Aim of the exercise -> Print exactly the first lines of the records. Stop after the line containing "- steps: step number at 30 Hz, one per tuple", and leave every picture out.

[Dataset records]
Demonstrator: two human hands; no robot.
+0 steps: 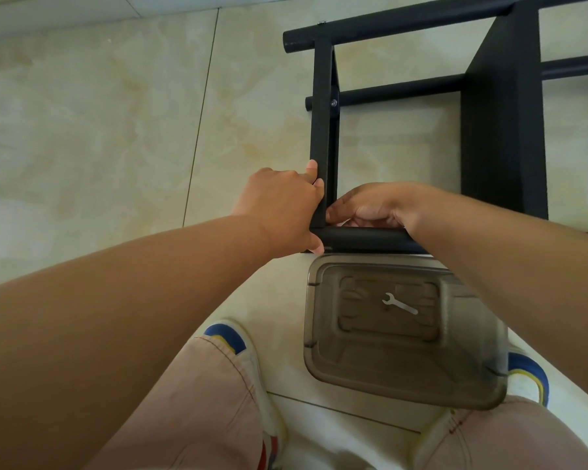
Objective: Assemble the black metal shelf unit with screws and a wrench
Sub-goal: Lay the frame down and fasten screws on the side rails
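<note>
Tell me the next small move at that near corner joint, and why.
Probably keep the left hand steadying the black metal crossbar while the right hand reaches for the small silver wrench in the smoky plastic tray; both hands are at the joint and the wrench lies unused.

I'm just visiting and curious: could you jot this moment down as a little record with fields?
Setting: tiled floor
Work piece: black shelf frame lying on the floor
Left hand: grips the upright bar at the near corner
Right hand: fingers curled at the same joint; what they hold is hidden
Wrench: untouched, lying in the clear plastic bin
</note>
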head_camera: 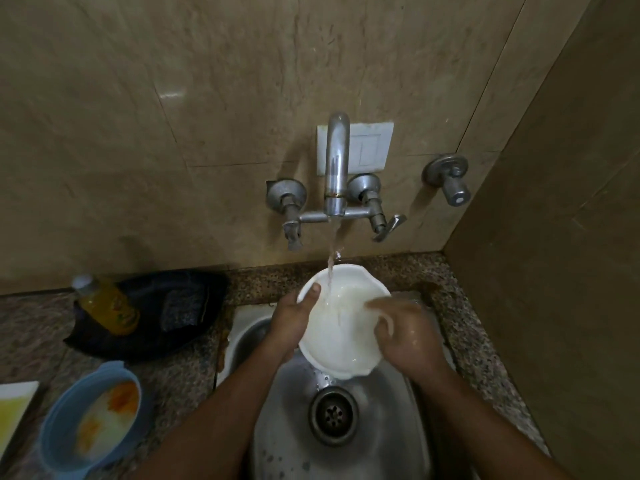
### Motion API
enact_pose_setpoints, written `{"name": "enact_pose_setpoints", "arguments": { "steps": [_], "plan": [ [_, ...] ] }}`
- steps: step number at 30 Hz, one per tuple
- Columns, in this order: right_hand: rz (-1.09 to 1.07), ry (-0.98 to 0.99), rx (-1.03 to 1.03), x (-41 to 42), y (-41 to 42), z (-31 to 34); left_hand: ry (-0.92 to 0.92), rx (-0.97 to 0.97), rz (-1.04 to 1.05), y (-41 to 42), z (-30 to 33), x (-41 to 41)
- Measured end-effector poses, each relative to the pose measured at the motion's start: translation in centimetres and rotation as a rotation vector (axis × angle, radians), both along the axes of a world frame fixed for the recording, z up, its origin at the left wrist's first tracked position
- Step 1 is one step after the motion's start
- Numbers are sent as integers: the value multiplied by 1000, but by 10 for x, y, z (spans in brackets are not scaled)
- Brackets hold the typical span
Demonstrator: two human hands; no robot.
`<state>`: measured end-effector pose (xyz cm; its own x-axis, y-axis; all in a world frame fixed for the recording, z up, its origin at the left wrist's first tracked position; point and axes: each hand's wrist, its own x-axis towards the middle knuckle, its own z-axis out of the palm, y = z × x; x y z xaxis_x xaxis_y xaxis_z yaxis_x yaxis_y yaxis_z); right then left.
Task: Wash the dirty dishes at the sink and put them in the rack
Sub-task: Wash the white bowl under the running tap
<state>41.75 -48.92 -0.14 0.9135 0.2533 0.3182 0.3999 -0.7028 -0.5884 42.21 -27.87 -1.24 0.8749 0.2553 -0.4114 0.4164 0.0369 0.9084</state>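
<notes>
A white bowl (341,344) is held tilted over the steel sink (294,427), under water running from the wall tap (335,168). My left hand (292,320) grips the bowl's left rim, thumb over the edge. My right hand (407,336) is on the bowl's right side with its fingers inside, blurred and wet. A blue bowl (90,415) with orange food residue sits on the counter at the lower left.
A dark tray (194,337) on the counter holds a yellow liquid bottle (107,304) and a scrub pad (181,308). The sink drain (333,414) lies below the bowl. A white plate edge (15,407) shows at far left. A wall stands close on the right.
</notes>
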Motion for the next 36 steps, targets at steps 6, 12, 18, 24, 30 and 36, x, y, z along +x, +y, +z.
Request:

Response below ->
Demonstrator: two human hands; no robot.
+0 steps: 
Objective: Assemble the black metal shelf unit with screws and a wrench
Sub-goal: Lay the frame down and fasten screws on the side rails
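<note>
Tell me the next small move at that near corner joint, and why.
Probably keep the left hand steadying the black metal crossbar while the right hand reaches for the small silver wrench in the smoky plastic tray; both hands are at the joint and the wrench lies unused.

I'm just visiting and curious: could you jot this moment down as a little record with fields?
Setting: tiled floor
Work piece: black shelf frame lying on the floor
Left hand: grips the upright bar at the near corner
Right hand: fingers curled at the same joint; what they hold is hidden
Wrench: untouched, lying in the clear plastic bin
</note>
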head_camera: 
### Motion API
enact_pose_setpoints, written `{"name": "enact_pose_setpoints", "arguments": { "steps": [_], "plan": [ [_, ...] ] }}`
- steps: step number at 30 Hz, one per tuple

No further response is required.